A re-emerging marker for prognosis in hepatocellular carcinoma: the add-value of fishing c-myc gene for early relapse.
Anno:
2013
Tipologia prodotto:
Articolo in Rivista
Tipologia ANVUR:
Articolo su rivista
Lingua:
Inglese
Referee:
No
Nome rivista:
PLoS ONE
ISSN Rivista:
1932-6203
N° Volume:
8
Intervallo pagine:
e68203-e68214
Parole chiave:
Aged, Carcinoma; Hepatocellular; diagnosis/genetics/mortality/pathology, Early Detection of Cancer; methods, Female, Genes; myc; physiology, Humans, In Situ Hybridization; Fluorescence, Liver Neoplasms; diagnosis/genetics/mortality/pathology, Male, Middle Aged, Neoplasm Recurrence; Local; diagnosis/genetics, Predictive Value of Tests, Prognosis, Recurrence, Tumor Markers; Biological; analysis/physiology
Breve descrizione dei contenuti:
Hepatocellular carcinoma is one leading cause of cancer-related death and surgical resection is still one of the major curative therapies.
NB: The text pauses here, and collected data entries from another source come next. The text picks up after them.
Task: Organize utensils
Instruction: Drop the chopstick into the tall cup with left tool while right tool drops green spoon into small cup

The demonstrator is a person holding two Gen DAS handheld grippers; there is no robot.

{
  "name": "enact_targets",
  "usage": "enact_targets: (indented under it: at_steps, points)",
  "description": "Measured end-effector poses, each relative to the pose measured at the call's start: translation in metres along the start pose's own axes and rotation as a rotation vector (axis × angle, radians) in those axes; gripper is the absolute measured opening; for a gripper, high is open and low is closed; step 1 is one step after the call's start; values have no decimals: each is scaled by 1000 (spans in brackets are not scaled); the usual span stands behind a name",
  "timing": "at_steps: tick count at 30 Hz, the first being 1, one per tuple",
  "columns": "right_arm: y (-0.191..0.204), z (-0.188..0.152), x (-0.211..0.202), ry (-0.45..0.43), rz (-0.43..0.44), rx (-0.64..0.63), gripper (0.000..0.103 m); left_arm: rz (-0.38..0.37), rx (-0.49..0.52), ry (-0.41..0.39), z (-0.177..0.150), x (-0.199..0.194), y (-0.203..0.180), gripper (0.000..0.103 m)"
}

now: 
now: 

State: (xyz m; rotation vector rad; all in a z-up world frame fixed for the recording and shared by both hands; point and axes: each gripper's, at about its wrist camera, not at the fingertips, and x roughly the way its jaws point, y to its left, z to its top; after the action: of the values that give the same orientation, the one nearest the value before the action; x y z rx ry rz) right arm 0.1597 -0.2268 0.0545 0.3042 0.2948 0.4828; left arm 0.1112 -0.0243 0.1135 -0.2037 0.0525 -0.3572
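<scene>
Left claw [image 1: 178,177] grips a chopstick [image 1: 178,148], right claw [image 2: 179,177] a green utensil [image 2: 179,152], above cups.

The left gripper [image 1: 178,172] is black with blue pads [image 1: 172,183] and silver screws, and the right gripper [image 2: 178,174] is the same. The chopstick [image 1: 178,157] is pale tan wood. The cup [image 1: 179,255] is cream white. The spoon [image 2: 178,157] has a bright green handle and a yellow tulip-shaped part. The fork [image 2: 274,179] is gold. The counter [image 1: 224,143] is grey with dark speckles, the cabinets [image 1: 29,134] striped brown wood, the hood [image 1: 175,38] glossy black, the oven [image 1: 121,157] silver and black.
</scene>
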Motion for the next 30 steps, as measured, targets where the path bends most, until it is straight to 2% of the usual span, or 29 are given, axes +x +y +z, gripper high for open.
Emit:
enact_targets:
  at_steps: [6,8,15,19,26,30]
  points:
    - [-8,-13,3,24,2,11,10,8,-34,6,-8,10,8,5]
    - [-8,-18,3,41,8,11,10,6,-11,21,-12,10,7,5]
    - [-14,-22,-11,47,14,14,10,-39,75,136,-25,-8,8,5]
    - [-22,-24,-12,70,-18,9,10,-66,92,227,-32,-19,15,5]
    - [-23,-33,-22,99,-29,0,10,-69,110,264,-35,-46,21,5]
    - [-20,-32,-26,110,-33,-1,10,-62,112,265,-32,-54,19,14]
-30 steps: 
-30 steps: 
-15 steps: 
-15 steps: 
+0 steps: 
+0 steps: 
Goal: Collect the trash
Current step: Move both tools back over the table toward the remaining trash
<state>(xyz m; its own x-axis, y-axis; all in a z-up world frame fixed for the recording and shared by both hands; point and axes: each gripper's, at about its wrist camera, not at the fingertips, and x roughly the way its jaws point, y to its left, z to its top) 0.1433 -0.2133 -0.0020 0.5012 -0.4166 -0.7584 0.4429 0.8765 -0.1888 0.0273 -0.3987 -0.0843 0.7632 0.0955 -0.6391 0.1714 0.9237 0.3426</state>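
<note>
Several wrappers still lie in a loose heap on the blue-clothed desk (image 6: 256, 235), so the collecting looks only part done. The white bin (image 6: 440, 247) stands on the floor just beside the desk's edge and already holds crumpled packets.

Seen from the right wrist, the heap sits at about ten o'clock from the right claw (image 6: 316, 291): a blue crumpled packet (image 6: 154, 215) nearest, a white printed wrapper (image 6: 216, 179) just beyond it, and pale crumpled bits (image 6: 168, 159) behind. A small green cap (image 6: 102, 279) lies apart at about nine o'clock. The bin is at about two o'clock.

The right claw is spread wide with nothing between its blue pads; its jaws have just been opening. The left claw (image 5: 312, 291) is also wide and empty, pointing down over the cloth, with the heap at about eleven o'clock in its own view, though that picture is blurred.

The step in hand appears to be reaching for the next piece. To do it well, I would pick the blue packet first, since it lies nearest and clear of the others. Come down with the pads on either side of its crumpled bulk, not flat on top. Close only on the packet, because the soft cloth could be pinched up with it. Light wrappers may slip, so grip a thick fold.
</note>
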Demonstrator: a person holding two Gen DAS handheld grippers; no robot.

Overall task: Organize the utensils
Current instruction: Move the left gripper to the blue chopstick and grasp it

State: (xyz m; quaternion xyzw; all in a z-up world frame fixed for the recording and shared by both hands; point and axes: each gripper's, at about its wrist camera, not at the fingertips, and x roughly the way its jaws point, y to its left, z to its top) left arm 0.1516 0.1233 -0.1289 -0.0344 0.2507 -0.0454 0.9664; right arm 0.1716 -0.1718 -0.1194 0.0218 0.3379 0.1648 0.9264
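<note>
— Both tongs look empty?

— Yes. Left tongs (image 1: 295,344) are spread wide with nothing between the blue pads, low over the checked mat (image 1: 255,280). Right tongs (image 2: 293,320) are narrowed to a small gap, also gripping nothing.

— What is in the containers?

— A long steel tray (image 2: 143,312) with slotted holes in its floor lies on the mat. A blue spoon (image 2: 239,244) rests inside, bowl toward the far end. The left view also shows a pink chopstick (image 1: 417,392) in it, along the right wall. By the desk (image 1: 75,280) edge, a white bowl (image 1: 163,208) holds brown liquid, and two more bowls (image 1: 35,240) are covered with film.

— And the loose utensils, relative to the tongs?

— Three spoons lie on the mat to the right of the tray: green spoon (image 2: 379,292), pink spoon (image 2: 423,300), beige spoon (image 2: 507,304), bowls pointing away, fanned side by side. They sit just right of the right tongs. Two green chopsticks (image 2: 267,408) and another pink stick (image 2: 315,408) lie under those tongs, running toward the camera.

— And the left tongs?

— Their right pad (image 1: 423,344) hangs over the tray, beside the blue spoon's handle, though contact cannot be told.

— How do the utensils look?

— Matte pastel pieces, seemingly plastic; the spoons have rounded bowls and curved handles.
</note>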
Recently, there has been a major effort to find mechanisms involved in carcinogenesis and early relapse. c-myc gene abnormality is found in hepatocarcinogenesis. Our aim was to analyze the role of c-myc as prognostic factor in terms of overall survival and disease-free survival and to investigate if c-myc may be an important target for therapy. We studied sixty-five hepatocellular carcinomas submitted to surgical resection with curative intent. Size, macro-microvascular invasion, necrosis, number of nodules, grading and serum alfa-fetoprotein level were registered for all cases. We evaluated the c-myc aberrations by using break-apart FISH probes. Probes specific for the centromeric part of chromosome 8 and for the locus specific c-myc gene (8q24) were used to assess disomy, gains of chromosomes (polysomy due to polyploidy) and amplification. c-myc gene amplification was scored as 8q24/CEP8 > 2. Statistical analysis for disease-free survival and overall survival were performed. At molecular level, c-myc was amplified in 19\% of hepatocellular carcinoma, whereas showed gains in 55\% and set wild in 26\% of cases. The 1- and 3-year disease-free survival and overall survival for disomic, polysomic and amplified groups were significantly different (p=0.020 and p=.018 respectively). Multivariate analysis verified that the AFP and c-myc status (amplified vs. not amplified) were significant prognostic factors for overall patients survival. c-myc gene amplification is significantly correlated with disease-free survival and overall survival in patients with hepatocellular carcinoma after surgical resection and this model identifies patients with risk of early relapse (≤12 months). We suggest that c-myc assessment may be introduced in the clinical practice for improving prognostication (high and low risk of relapse) routinely and may have be proposed as biomarker of efficacy to anti-c-myc targeted drugs in clinical trials.